Adding value labels as factor values

to_label is a sjmisc-function that converts a numeric variable into a factor and sets attribute-value-labels as factor levels. Using factors with valued levels, the bar plot is labelled.

library(sjmisc)
data(efc)
barplot(table(to_label(efc$e42dep),
              to_label(efc$e16sex)), 
        beside = T, 
        legend.text = T)

Rplot

to_fac is a convenient replacement of as.factor, which converts a numeric vector into a factor, but keeps the value and variable label attributes.

Getting and setting value and variable labels

There are four functions that let you easily set or get value and variable labels of either a single vector or a complete data frame:

  • get_var_labels() to get variable labels
  • get_val_labels() to get value labels
  • set_var_labels() to set variable labels (add them as vector attribute)
  • set_val_labels() to set value labels (add them as vector attribute)
library(sjmisc)
data(efc)
barplot(table(to_label(efc$e42dep),
              to_label(efc$e16sex)), 
        beside = T, 
        legend.text = T,
        main = get_var_labels(efc$e42dep))

Rplot01

get_var_labels(efc) would return all data.frame’s variable labels. And get_val_labels(etc) would return a list with all value labels of all data.frame’s variables.

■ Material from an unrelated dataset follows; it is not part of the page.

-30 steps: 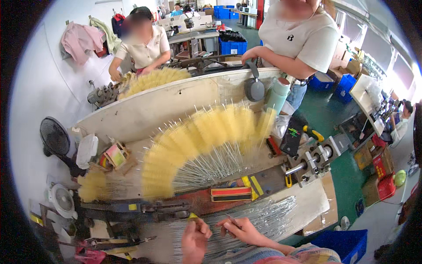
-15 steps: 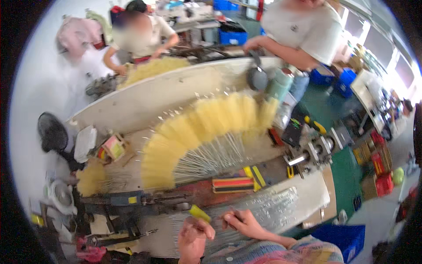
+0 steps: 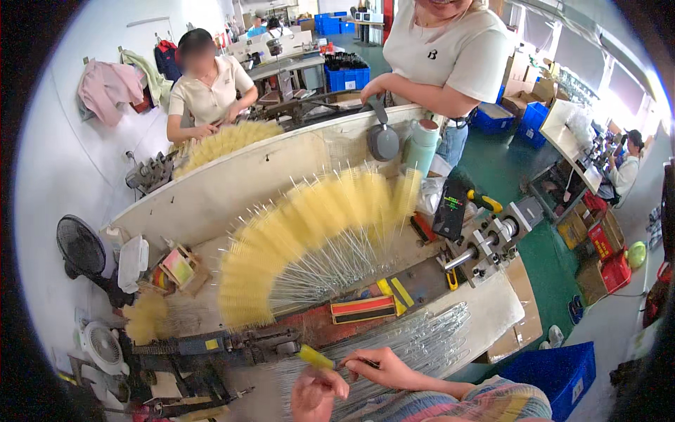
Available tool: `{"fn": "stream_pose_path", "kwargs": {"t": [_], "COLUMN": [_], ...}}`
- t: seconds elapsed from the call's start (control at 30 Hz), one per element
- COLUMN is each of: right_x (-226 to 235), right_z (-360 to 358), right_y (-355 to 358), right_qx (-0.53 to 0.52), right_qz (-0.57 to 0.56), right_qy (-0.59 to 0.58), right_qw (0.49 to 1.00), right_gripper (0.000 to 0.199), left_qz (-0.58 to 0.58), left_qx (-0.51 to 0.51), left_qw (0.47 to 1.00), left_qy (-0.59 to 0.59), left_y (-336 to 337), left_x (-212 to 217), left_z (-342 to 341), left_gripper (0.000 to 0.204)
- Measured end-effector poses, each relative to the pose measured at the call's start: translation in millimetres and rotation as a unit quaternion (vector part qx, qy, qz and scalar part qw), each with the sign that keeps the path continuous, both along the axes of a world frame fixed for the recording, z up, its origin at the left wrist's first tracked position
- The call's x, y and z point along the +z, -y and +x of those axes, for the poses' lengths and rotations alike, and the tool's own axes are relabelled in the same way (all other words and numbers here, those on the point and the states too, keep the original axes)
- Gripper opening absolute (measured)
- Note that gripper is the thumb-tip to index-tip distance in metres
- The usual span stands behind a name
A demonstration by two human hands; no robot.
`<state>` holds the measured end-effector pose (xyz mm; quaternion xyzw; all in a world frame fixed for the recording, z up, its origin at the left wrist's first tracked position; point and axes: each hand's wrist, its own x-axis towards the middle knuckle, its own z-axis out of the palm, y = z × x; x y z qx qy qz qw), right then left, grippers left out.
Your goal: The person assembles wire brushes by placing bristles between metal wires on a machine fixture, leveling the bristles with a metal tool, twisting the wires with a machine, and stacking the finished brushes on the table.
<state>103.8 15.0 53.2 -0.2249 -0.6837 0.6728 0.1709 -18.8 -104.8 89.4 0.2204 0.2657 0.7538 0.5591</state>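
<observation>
My left hand point(image 3: 318, 391) is curled over the near side of the bench, with a short yellow-green piece point(image 3: 316, 357) at its fingertips; the piece's kind does not show. Just right of it, my right hand point(image 3: 383, 370) is closed in a pinch. A small dark thing shows at its fingers, too small to name. Beneath and beyond both hands lies a layer of thin metal wires point(image 3: 415, 341). Farther back, yellow-bristled brushes point(image 3: 302, 225) with twisted wire stems fan out in an arc across the bench.
A red-and-black block point(image 3: 363, 309) and a dark metal bar point(image 3: 232, 342) lie before the brushes. At right stands a metal shaft fixture point(image 3: 485, 246). A bottle point(image 3: 420, 146) stands by the partition point(image 3: 232, 172); two people are beyond it. A blue bin point(image 3: 552, 373) is at lower right.
My right fingertips have come closer to the yellow-green piece at my left hand. The whole view has shifted and become sharper.
</observation>
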Motion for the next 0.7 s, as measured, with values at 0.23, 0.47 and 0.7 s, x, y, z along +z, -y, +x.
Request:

Restore labels from subsetted data

The base subset function as well as dplyr’s (at least up to 0.4.1) filter and select functions omit label attributes (or vector attributes in general) when subsetting data. In the current development-snapshot of sjmisc at GitHub (which will most likely become version 1.0.3 and released in June or July), there are handy functions to deal with this problem: add_labels and remove_labels.

add_labels adds back labels to a subsetted data frame based on the original data frame. And remove_labels removes all label attributes (this might be necessary when working with dplyr up to 0.4.1, dplyr sometimes throws an error when working with labelled data – this issue should be addressed for the next dplyr-update).

Losing labels during subset

library(sjmisc)
data(efc)
efc.sub <- subset(efc, subset = e16sex == 1, select = c(4:8))
str(efc.sub)

> 'data.frame':	296 obs. of  5 variables:
> $ e17age : num  74 68 80 72 94 79 67 80 76 88 ...
> $ e42dep : num  4 4 1 3 3 4 3 4 2 4 ...
> $ c82cop1: num  4 3 3 4 3 3 4 2 2 3 ...
> $ c83cop2: num  2 4 2 2 2 2 1 3 2 2 ...
> $ c84cop3: num  4 4 1 1 1 4 2 4 2 4 ...

Add back labels

efc.sub <- add_labels(efc.sub, efc)
str(efc.sub)

> 'data.frame':	296 obs. of  5 variables:
>  $ e17age : atomic  74 68 80 72 94 79 67 80 76 88 ...
>   ..- attr(*, "label")= Named chr "elder' age"
>   .. ..- attr(*, "names")= chr "e17age"
>  $ e42dep : atomic  4 4 1 3 3 4 3 4 2 4 ...
>   ..- attr(*, "label")= Named chr "how dependent is the elder? - subjective perception of carer"
>   .. ..- attr(*, "names")= chr "e42dep"
>   ..- attr(*, "labels")= Named chr  "1" "2" "3" "4"
>   .. ..- attr(*, "names")= chr  "independent" "slightly dependent" "moderately dependent" "severely dependent"

# truncated output

So, when working with labelled data, especially when working with data sets imported from other software packages, it comes very handy to make use of the label attributes. The sjmisc package supports this feature and offers some useful functions for these tasks…